TASK DIRECTIONS »
Look through the data below and output, unchanged, every line from the one holding "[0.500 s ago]" through the one holding "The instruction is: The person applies", inclusive. Skip the pictures.

━━━ RECORDS SHOWN ━━━

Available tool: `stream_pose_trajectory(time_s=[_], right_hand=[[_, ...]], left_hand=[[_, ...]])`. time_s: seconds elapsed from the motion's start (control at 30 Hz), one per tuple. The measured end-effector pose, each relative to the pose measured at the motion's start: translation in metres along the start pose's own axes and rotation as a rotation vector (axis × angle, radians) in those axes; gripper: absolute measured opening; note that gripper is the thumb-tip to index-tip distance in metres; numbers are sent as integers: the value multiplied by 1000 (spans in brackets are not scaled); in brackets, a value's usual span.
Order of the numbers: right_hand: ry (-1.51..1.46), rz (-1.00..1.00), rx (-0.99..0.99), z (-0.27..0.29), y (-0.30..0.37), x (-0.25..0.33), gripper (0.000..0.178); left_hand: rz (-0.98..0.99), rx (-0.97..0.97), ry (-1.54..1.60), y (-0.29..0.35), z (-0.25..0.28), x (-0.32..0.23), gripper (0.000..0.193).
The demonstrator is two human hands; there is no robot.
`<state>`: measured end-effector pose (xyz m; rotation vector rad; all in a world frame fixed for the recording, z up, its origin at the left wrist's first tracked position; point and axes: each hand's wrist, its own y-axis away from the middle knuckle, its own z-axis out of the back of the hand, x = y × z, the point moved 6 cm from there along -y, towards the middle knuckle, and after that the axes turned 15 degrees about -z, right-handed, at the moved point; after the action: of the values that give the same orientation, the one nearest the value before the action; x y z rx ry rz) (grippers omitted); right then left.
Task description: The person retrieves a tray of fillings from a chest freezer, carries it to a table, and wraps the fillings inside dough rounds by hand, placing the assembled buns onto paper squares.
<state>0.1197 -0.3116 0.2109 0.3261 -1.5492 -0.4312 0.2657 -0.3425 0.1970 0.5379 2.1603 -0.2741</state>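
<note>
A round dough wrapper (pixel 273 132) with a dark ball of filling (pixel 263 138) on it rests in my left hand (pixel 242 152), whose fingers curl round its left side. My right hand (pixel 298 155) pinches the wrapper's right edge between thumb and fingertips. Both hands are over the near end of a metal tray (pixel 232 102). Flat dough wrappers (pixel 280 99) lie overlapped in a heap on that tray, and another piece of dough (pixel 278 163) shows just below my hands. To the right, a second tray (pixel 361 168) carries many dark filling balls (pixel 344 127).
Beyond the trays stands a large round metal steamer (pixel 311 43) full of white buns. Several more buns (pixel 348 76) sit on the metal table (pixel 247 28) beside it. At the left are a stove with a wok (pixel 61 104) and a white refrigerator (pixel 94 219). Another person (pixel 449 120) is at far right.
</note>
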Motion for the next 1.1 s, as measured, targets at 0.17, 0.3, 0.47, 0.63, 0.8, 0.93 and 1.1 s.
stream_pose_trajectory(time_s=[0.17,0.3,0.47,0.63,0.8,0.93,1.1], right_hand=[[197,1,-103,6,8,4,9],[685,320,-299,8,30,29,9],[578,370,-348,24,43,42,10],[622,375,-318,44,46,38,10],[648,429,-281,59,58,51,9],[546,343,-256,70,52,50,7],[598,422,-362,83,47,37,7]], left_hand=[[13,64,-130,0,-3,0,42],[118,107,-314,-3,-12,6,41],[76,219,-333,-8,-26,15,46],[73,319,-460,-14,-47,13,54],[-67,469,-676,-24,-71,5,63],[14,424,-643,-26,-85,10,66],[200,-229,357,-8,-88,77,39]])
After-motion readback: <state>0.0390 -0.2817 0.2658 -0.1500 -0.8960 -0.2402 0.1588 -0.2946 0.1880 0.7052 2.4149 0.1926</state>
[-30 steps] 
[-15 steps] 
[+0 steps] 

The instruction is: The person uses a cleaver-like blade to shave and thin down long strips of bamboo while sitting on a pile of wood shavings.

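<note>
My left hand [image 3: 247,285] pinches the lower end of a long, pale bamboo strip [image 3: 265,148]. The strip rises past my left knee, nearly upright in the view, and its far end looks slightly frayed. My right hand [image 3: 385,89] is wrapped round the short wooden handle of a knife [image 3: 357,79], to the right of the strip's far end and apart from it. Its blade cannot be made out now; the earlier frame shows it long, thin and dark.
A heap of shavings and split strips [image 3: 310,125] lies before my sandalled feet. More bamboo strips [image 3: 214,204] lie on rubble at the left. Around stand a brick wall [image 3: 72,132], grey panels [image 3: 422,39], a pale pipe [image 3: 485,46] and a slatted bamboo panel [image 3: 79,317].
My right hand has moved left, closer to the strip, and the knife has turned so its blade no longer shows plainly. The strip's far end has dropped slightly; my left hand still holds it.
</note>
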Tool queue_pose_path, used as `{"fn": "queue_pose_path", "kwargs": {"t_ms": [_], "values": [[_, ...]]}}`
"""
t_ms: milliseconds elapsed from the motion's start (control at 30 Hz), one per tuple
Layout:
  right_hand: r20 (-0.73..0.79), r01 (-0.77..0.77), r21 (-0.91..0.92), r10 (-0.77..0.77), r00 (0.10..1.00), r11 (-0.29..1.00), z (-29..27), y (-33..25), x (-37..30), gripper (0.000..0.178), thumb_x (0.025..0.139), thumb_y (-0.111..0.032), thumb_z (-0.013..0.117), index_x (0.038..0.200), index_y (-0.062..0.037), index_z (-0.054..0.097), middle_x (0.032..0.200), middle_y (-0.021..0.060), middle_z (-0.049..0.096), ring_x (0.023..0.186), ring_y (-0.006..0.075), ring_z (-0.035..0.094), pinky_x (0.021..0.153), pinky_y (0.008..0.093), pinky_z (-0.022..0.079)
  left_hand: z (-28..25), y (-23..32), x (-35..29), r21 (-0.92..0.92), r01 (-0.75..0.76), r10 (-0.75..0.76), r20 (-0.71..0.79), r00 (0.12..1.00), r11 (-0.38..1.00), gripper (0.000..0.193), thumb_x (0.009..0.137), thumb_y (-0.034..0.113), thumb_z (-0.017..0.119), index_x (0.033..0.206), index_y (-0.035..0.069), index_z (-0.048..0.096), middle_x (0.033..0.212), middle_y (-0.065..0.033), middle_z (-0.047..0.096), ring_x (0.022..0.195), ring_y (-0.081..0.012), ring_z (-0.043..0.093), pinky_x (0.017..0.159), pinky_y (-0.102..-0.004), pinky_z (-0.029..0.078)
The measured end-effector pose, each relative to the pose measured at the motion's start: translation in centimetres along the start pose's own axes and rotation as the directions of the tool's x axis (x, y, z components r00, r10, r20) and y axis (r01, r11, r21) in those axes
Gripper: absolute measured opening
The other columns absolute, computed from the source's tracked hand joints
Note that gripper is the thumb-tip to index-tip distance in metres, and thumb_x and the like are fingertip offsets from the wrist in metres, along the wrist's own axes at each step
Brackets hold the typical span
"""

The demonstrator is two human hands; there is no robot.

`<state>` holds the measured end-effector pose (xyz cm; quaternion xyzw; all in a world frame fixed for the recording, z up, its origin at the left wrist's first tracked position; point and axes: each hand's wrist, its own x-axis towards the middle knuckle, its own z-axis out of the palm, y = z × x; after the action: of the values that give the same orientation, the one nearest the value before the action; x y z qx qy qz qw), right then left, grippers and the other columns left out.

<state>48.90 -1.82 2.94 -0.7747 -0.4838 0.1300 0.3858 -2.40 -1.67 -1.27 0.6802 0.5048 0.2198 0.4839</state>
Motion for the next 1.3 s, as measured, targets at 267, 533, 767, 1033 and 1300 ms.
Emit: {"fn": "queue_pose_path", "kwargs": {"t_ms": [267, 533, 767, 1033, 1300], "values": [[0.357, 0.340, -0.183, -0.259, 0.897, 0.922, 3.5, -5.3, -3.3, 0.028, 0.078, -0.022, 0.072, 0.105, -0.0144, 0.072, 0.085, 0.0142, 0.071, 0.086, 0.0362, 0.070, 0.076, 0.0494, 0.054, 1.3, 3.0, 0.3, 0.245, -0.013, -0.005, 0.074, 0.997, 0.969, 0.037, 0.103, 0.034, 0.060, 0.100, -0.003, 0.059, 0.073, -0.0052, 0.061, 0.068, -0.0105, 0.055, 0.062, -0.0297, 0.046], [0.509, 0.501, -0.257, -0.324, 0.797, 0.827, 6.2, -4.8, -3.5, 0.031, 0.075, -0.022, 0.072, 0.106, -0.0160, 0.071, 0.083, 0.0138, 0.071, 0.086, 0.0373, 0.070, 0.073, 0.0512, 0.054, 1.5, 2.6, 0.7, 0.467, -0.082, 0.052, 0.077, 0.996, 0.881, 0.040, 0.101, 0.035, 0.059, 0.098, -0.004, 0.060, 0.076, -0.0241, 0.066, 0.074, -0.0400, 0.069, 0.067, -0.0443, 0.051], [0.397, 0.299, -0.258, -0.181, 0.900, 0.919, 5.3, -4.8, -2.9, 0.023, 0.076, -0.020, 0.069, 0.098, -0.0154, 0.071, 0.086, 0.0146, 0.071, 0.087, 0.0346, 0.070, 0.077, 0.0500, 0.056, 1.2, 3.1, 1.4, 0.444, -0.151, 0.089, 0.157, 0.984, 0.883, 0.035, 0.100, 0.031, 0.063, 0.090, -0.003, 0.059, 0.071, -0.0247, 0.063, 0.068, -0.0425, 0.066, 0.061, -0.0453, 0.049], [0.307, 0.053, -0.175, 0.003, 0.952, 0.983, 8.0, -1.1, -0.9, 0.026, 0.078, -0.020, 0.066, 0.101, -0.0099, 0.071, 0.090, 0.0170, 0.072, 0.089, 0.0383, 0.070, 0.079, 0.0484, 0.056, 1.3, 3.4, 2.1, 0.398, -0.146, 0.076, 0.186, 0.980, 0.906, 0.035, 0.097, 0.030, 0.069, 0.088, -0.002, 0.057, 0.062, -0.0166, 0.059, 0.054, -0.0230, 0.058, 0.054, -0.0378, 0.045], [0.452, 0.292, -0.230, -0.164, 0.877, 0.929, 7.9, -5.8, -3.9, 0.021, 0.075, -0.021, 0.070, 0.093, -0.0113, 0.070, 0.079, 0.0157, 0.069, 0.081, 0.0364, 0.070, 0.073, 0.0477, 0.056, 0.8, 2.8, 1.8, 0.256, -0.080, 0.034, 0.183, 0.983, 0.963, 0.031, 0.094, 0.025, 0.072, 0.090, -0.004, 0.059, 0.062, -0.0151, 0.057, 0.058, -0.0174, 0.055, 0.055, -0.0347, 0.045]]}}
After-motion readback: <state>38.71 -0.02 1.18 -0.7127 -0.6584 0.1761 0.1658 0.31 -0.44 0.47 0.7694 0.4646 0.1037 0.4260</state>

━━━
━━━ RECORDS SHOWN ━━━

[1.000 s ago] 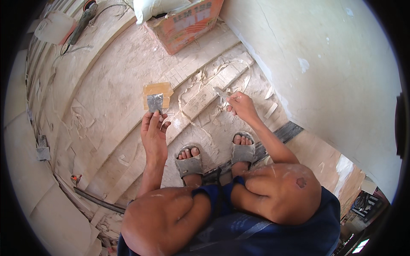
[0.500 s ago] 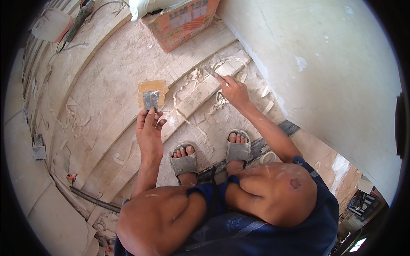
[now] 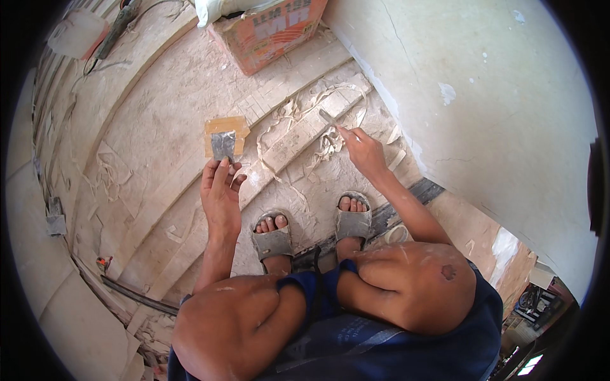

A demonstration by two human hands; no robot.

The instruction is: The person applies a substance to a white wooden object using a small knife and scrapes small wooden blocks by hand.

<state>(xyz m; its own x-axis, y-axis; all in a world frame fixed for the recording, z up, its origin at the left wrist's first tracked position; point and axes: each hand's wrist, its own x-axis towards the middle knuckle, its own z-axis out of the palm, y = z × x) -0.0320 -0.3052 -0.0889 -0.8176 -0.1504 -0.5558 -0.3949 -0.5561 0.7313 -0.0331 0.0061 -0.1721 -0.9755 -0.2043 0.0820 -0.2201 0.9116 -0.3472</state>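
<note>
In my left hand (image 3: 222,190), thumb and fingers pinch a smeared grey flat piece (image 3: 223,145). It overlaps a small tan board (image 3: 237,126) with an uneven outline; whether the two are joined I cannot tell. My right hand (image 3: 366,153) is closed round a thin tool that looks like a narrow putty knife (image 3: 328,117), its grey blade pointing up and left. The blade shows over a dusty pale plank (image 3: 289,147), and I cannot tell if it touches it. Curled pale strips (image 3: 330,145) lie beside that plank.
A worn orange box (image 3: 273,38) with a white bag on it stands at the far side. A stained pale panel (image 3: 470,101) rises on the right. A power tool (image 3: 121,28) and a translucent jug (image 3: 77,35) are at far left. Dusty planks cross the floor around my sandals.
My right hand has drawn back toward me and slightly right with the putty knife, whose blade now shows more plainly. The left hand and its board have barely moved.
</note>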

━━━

RESPONSE FOR THIS EXERCISE »
[0.500 s ago] 
[now] 

A demonstration by two human hands; no robot.

The instruction is: The person applies a substance to a white wooden object using a small knife and scrapes small wooden blocks by hand.

The exercise calls for nothing further.